• [Task objective]: Exactly copy the final stretch of the listing below: the line with "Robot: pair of" and every line after it.

---+---

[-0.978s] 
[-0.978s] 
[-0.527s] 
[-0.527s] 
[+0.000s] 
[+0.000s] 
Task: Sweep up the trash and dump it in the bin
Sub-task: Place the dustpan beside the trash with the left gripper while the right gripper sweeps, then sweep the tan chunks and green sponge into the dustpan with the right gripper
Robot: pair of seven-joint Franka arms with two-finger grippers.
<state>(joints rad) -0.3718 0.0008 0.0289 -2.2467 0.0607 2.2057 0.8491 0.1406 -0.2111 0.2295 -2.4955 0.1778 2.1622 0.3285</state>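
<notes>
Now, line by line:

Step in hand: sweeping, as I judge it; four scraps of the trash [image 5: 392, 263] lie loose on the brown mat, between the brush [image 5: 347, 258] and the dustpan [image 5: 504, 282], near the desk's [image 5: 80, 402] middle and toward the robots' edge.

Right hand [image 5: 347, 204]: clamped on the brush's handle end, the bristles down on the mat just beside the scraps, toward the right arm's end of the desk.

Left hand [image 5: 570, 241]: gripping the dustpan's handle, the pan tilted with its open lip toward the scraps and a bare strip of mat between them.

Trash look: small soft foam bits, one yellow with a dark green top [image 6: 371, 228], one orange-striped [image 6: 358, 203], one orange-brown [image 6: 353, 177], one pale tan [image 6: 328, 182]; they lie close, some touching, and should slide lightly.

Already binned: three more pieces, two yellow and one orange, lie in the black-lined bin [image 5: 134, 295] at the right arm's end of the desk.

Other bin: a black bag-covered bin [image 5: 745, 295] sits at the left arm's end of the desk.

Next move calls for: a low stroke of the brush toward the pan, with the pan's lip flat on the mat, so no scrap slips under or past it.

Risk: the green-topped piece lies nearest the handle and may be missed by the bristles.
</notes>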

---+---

• [Response for this exercise]:
Robot: pair of seven-joint Franka arms with two-finger grippers.
<state>(joints rad) -0.3718 0.0008 0.0289 -2.2467 0.0607 2.2057 0.8491 0.1406 -0.2111 0.2295 -2.4955 0.1778 2.1622 0.3285</state>
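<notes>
Now, line by line:

Step in hand: sweeping, as I judge it; four scraps of the trash [image 5: 392, 263] lie loose on the brown mat, between the brush [image 5: 347, 258] and the dustpan [image 5: 504, 282], near the desk's [image 5: 80, 402] middle and toward the robots' edge.

Right hand [image 5: 347, 204]: clamped on the brush's handle end, the bristles down on the mat just beside the scraps, toward the right arm's end of the desk.

Left hand [image 5: 570, 241]: gripping the dustpan's handle, the pan tilted with its open lip toward the scraps and a bare strip of mat between them.

Trash look: small soft foam bits, one yellow with a dark green top [image 6: 371, 228], one orange-striped [image 6: 358, 203], one orange-brown [image 6: 353, 177], one pale tan [image 6: 328, 182]; they lie close, some touching, and should slide lightly.

Already binned: three more pieces, two yellow and one orange, lie in the black-lined bin [image 5: 134, 295] at the right arm's end of the desk.

Other bin: a black bag-covered bin [image 5: 745, 295] sits at the left arm's end of the desk.

Next move calls for: a low stroke of the brush toward the pan, with the pan's lip flat on the mat, so no scrap slips under or past it.

Risk: the green-topped piece lies nearest the handle and may be missed by the bristles.
</notes>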

Work on this exercise is done.